Por Carlos Santiago*
Dona Sofia observava pela janela da sala a movimentação diária e repetida de homens e de mulheres que passavam. Pareciam robôs; máquinas humanas a executar as mesmas tarefas até findar a vida. Com quase quarenta anos, ela pensou na sua vida e nas escolhas que não fez, lágrimas caíram…
Nasceu num bairro de classe média, estudou em escola privada e aprendeu línguas estrangeiras. Todos os dias, antes de dormir, rezava pedindo proteção divina. Sempre limpava o lugar em que descansava e colecionava figurinhas de bonecas.
Era uma adolescente obediente. Usava roupas escolhidas pela mãe e pela avó. Evitava ouvir músicas mundanas, por mais românticas que fossem. Suas canções circunscreviam a cânticos gregorianos e outros de cunho religioso. Acreditava que isso acalmava o espírito e a encaminhava ao encontro de Deus.
Ingressou na faculdade de administração. Ganhou comenda de melhor aluna. Dormia sempre tarde e acordava muito cedo para estudar. Nunca deixou de ir às aulas. Nem nas férias parava com os estudos.
Depois de formada, foi trabalhar numa grande empresa. Funcionária de destaque, buscava dar soluções e aumentar a produtividade. Era atenta e dedicada ao trabalho. Saía de casa antes do nascer do sol e chegava ao anoitecer.
Negava a cortesia, as paqueras, os convites para namorar, o casamento tinha que ser o mais perfeito, como era o de seus pais. Muitos homens queriam o seu amor, mas ela preferia esperar o amor da vida, um amor de sonhos.
Tudo na sua vida era lógico, pensado, metódico, padronizado. Mas uma tragédia mudou toda a sua vida. Um acidente de automóvel levou os seus pais e lhe deixou numa cadeira de rodas. Suas pernas foram dilaceradas e uma das mãos foi arrancada.
Agora, sozinha, não tinha os pais, o emprego, o padrão de beleza, nem os assédios dos homens. Não mais acreditava na existência e nas graças de Deus. Pensou no suicídio. Não suportava viver. Refletia sobre a sua existência. O passado povoava sua mente. Tantos esforços, tanta dedicação, tantas privações e anos de louvores. Pra quê?

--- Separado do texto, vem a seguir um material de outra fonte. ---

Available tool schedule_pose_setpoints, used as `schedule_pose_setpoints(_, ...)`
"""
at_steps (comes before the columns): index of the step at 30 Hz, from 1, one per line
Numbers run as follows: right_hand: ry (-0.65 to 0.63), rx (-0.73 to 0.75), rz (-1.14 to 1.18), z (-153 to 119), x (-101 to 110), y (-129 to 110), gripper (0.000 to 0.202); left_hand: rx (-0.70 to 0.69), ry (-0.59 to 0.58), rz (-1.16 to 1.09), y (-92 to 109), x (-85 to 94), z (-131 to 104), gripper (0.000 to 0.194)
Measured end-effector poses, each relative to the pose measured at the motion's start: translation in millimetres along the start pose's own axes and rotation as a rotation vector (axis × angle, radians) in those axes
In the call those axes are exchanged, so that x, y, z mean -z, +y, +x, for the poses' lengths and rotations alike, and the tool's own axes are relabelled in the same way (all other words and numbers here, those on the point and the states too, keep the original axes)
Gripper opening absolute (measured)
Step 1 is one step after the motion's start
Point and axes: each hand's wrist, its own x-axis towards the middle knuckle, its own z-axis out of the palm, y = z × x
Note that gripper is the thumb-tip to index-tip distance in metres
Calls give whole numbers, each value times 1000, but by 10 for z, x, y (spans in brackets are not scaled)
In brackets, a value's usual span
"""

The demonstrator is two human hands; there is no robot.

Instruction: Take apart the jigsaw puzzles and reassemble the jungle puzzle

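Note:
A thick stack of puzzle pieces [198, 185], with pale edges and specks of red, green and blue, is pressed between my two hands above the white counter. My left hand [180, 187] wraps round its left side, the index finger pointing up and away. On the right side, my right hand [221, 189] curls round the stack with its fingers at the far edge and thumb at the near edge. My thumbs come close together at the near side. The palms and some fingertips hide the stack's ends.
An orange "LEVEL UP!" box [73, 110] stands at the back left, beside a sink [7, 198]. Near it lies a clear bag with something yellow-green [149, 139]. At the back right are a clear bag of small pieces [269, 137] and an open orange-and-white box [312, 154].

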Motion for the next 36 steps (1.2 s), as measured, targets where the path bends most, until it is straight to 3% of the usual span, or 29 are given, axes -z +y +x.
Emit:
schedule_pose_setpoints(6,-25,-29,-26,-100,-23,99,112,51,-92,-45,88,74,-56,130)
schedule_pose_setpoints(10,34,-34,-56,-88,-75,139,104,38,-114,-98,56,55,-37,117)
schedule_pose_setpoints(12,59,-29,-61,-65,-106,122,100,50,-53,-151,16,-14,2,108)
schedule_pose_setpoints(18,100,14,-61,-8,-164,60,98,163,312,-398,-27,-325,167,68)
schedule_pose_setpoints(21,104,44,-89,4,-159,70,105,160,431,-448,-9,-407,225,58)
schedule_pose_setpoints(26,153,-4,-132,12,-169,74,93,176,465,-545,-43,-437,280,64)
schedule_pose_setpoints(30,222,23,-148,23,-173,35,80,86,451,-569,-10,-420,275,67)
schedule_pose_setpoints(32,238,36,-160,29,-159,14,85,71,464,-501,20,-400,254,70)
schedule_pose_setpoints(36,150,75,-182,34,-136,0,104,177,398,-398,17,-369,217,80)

O Ser Humano caminha na terra sem um sentido para além da existência material, perdido na infinitude do universo, repetindo padrões sociais, angustiado, pressionado e somente com a certeza da morte, pensava dona Sofia.

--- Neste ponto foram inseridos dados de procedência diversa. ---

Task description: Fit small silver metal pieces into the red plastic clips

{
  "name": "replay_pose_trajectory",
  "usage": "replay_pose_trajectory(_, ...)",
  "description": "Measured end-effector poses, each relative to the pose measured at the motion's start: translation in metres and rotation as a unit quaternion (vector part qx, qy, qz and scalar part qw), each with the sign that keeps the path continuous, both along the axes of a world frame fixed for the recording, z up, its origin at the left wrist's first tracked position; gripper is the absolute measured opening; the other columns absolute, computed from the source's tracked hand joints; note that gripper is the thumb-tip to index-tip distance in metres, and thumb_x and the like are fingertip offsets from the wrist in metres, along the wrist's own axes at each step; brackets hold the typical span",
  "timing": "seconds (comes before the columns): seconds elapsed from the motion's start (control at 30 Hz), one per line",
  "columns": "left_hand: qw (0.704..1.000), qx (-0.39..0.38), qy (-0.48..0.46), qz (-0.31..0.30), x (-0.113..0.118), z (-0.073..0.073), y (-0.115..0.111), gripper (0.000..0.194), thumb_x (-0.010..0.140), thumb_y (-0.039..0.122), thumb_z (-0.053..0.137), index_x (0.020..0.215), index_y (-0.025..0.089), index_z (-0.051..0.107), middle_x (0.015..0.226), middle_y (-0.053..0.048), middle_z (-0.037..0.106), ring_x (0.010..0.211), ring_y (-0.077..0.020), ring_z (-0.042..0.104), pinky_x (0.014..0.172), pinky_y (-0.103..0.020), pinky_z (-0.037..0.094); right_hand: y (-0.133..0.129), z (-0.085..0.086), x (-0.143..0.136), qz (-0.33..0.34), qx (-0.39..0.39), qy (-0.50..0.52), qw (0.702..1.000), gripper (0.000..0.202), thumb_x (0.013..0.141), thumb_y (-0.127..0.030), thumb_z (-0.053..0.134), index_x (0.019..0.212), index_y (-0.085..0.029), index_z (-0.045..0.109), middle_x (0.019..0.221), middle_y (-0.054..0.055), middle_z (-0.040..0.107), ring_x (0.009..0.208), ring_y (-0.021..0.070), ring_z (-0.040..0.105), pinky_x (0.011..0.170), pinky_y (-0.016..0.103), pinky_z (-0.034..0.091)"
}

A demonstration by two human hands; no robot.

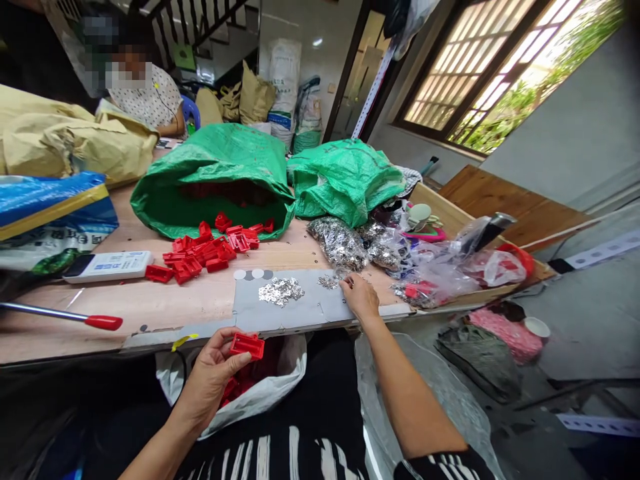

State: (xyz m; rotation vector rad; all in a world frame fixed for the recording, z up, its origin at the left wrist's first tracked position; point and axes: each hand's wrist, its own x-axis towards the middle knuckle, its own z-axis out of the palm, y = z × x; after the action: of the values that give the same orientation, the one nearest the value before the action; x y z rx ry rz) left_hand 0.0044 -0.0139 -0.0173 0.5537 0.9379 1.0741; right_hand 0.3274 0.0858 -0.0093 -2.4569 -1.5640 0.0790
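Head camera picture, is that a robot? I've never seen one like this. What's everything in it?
There's no robot! A person wears a camera on their head, looking forward and down, so we see their own bare hands. The left hand holds a small red piece. The right hand is beside a little pile of silvery bits; I can't tell if it holds any. On the table there's also a bigger silvery pile, and a heap of red pieces at the mouth of a green sack.
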Motion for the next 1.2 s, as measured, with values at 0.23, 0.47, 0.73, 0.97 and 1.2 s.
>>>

Questionava-se sobre a vida e o viver. Como suportar a vida sem Deus? Como suportar tanto medo de viver? Como viver numa roda de repetição de tarefas e de dores? Parece que o vazio de sentidos nos faz caçador e vilão do próprio homem.
Depois de alguns minutos, fechou a janela. Era preciso continuar vivendo, buscar fazer aquilo que lhe trazia alegria, porque a vida é a maior dádiva e viver é o maior desafio. É possível ainda encontrar a felicidade e um sentido para a vida. Superar os obstáculos existenciais.
Movimentando a cadeira de rodas, com uma das mãos, ela ligou o computador e começou a ministrar aula livre de francês, via online, mas antes guardou o livro “O Mito de Sísifo”, do filósofo franco-argelino Albert Camus, e pensou: eu não desisto, pois a minha existência tem um sentido, seja ele qual for.
- Carlos Santiago é sociólogo, analista político e advogado.